**AIM OF THE TASK**
Within the listing, how many lines include "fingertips"? Please answer with a bare number.

**MATERIAL FOR THIS TASK**
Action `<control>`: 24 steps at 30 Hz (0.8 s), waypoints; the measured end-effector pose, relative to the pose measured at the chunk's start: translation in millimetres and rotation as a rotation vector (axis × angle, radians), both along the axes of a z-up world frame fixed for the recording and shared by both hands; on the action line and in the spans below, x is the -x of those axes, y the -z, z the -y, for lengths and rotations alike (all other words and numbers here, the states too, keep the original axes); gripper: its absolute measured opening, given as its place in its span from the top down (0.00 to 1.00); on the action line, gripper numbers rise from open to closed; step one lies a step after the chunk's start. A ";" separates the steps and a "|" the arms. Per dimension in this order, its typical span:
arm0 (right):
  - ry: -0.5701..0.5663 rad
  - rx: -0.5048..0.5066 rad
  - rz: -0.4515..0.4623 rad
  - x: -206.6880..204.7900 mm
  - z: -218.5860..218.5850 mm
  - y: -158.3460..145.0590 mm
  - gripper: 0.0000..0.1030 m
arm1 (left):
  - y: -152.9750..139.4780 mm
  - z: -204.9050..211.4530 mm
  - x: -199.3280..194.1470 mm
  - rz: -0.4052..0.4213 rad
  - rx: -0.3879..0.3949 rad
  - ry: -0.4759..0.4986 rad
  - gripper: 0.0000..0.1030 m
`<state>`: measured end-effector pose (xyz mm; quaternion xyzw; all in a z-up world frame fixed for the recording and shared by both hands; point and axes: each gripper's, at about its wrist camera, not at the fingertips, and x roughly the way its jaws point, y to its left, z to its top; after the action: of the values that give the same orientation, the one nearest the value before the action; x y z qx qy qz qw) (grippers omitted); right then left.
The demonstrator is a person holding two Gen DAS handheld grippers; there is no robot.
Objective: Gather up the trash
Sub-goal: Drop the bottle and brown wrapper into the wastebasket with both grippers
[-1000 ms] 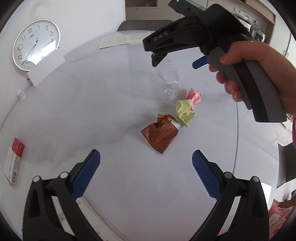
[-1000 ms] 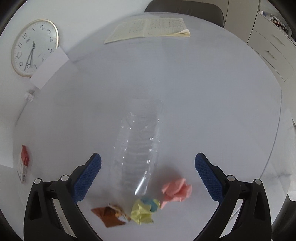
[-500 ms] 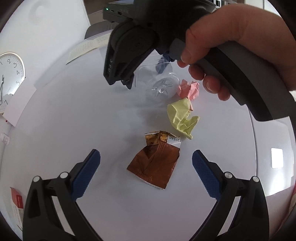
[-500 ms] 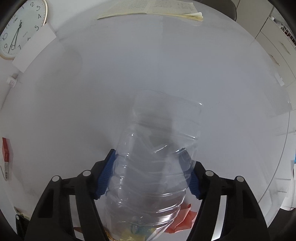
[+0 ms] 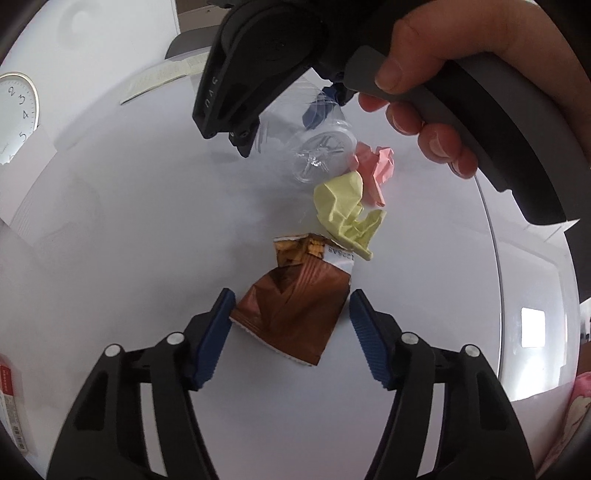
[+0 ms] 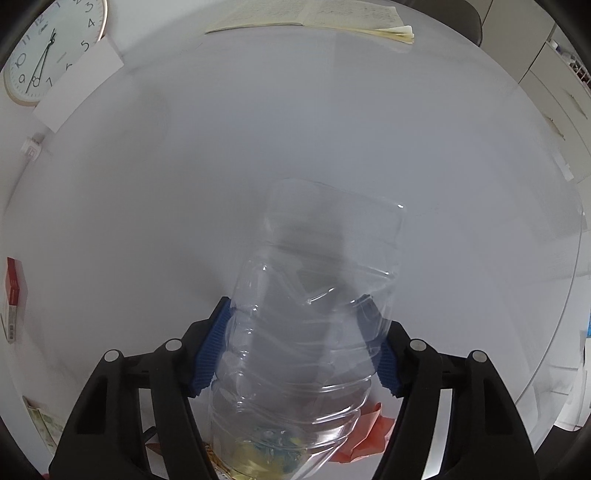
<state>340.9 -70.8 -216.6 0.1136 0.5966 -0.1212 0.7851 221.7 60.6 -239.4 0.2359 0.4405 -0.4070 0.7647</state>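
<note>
Your right tool (image 6: 295, 343) is gripping the clear plastic bottle (image 6: 317, 295) across its crumpled body, a blue pad pressing in from each side at the lower middle of the right wrist frame. The bottle is filling the space ahead of the tool and blurring what lies behind it: only a smear of yellow and an orange-red scrap are showing through its wall at the bottom edge, too distorted to make out. In the left wrist frame your right hand (image 5: 424, 92) is wrapping the handle at the upper right, and the tool's black body is covering most of the bottle, leaving only its ribbed round end showing.

Your left tool (image 5: 290, 321) is standing partly closed around the brown snack wrapper (image 5: 295, 314), which is lying on the tabletop (image 5: 129, 240) at the centre of the frame. Its left pad is touching or almost touching the wrapper's corner; the right pad is sitting just beside the wrapper's edge, so you are not clamping it yet.

Just above the wrapper the yellow crumpled paper (image 5: 347, 210) is touching its torn top, and the pink crumpled paper (image 5: 376, 170) is lying against the yellow one, beside the bottle's end.

Further out, a wall clock (image 6: 48, 48) is being cut off at the upper left, an open notebook (image 6: 314, 18) is lying along the top edge, and a red and white box (image 6: 14, 295) is sitting at the left edge.
</note>
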 end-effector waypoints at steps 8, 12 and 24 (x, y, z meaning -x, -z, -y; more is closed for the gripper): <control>-0.007 0.006 0.004 -2.1 -2.7 1.1 0.33 | 0.1 -2.8 7.0 0.005 0.023 -0.005 0.62; -0.008 -0.006 0.012 -2.3 -1.6 1.1 0.33 | -6.7 -2.0 0.0 0.002 0.032 -0.019 0.65; -0.022 -0.088 0.066 14.0 14.7 -6.8 0.33 | -11.6 -27.7 -3.8 -0.044 0.081 -0.176 0.74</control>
<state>326.9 -85.5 -209.9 0.1452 0.5764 -0.0823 0.8000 225.5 88.3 -227.8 0.1564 0.4593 -0.3608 0.7965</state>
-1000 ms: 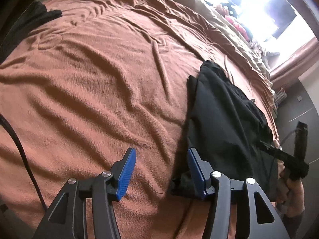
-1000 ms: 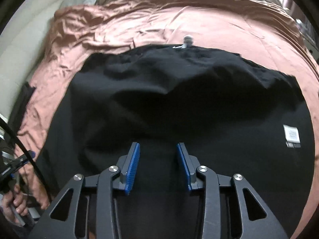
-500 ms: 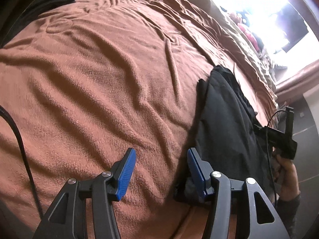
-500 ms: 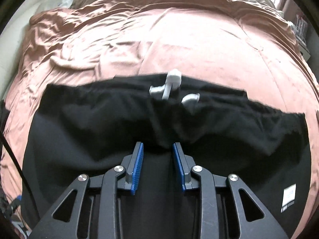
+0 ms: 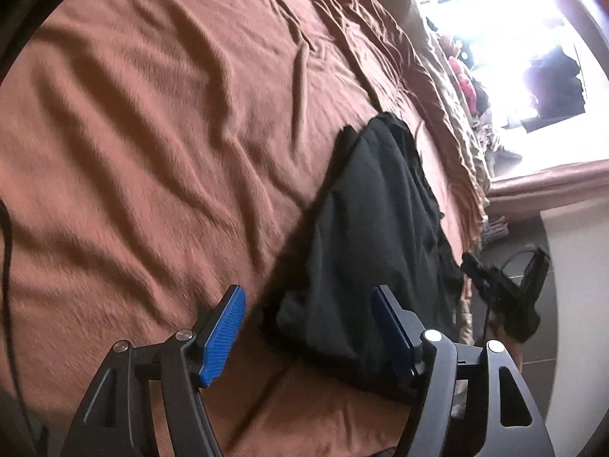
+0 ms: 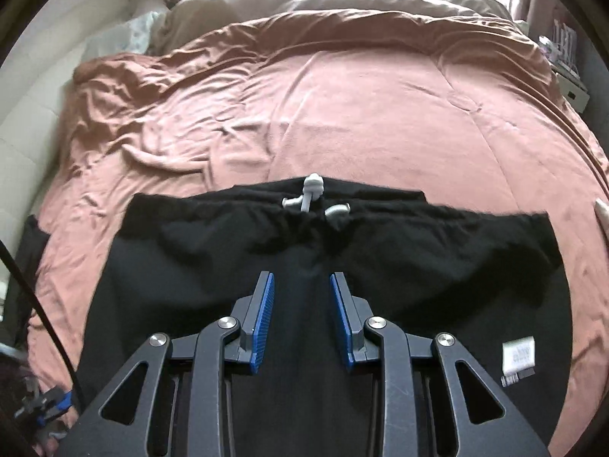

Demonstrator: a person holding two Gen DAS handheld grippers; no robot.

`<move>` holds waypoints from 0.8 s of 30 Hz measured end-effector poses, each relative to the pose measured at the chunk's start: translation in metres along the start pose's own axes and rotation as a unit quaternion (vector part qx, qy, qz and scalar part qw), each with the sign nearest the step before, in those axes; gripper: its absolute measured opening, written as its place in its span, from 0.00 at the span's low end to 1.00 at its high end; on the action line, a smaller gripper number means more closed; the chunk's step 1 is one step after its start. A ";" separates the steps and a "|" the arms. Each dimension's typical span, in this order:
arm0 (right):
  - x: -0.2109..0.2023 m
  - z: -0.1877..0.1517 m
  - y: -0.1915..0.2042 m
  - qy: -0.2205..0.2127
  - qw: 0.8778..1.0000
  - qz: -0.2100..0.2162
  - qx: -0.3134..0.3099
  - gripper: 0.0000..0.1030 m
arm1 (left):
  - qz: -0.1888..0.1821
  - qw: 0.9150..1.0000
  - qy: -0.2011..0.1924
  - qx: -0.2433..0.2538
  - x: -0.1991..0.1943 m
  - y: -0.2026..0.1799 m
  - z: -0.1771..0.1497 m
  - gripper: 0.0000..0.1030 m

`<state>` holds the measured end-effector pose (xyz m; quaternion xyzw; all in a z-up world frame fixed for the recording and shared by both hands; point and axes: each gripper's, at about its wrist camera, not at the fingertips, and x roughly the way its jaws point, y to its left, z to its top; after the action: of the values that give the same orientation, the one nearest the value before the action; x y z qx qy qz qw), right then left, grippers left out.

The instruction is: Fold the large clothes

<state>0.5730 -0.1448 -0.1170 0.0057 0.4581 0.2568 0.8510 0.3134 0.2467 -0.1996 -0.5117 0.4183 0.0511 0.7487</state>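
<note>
Two views of one moment. Left tool (image 5: pixel 308 327): blue-padded jaws spread wide, having just been opening; the near corner of the black fabric garment (image 5: pixel 377 228) lies between them, touched by neither pad so far as can be seen. The garment lies on the rumpled rust-brown bed cover (image 5: pixel 152 144), along its right side in this view, reaching the bed's near edge. Right tool (image 5: pixel 506 297), seen past the garment's far side, is held in a hand that is mostly hidden.

Right wrist view: right tool (image 6: pixel 300 316), jaws narrowly apart after a slight closing, hovers over the garment (image 6: pixel 437 266); no fabric is seen pinched between the pads. Pale grey drawstring (image 6: pixel 312 194) lies at the waistband, which faces the pillows. White label (image 6: pixel 518 354) shows on the right part of the garment. Beige bedding (image 6: pixel 342 0) lies beyond the cover.
</note>
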 end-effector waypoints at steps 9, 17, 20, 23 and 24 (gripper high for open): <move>-0.047 -0.068 -0.017 0.002 0.997 0.063 0.041 0.27 | -0.015 0.999 0.024 0.028 0.031 -0.005 -0.005 0.67; -0.078 -0.112 -0.017 0.023 0.996 0.079 0.036 0.27 | -0.004 1.000 -0.001 0.024 0.028 -0.005 -0.002 0.35; -0.073 -0.130 -0.007 0.044 0.996 0.069 0.026 0.27 | -0.020 0.999 -0.009 0.024 0.017 -0.006 -0.004 0.21; -0.068 -0.142 -0.005 0.063 0.996 0.064 0.025 0.20 | -0.038 0.999 -0.014 0.025 0.005 -0.008 -0.008 0.16; -0.061 -0.146 -0.005 0.072 0.995 0.059 0.028 0.20 | -0.044 0.999 -0.016 0.028 0.003 -0.011 -0.008 0.16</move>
<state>0.4334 -0.2090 -0.1557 0.0381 0.5245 0.2931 0.7985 0.3160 0.2336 -0.1946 -0.5071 0.3846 0.0148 0.7712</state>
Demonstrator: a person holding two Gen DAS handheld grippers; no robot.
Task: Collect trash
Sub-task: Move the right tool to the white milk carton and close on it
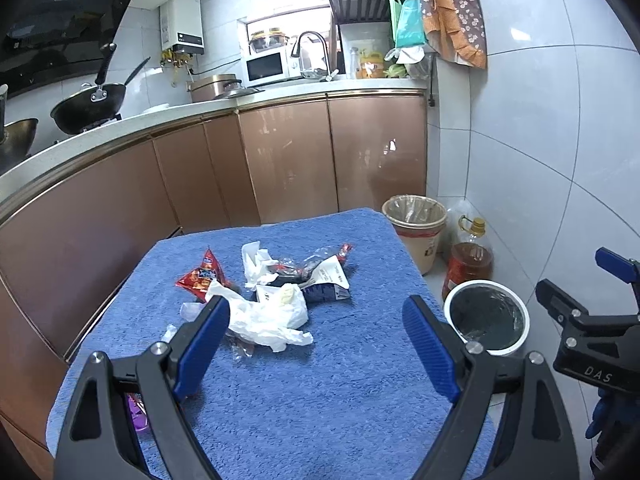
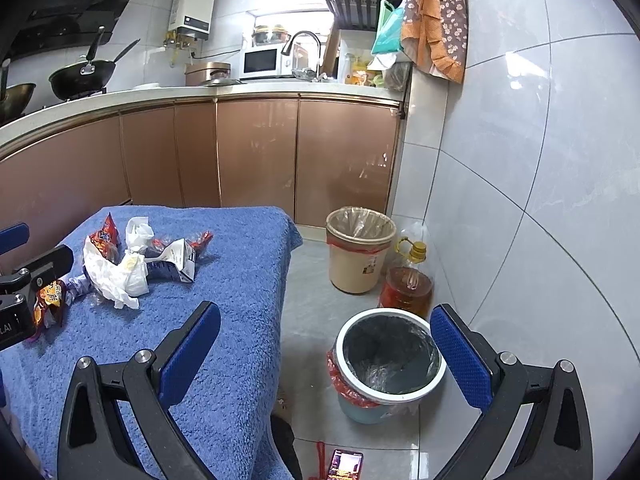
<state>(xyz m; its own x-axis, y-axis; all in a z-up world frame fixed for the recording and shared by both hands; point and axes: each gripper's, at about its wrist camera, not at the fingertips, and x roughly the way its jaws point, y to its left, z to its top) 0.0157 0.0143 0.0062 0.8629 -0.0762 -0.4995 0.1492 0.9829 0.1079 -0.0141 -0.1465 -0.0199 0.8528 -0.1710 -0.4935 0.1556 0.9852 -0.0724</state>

**ANSWER TO THIS PROBLEM**
3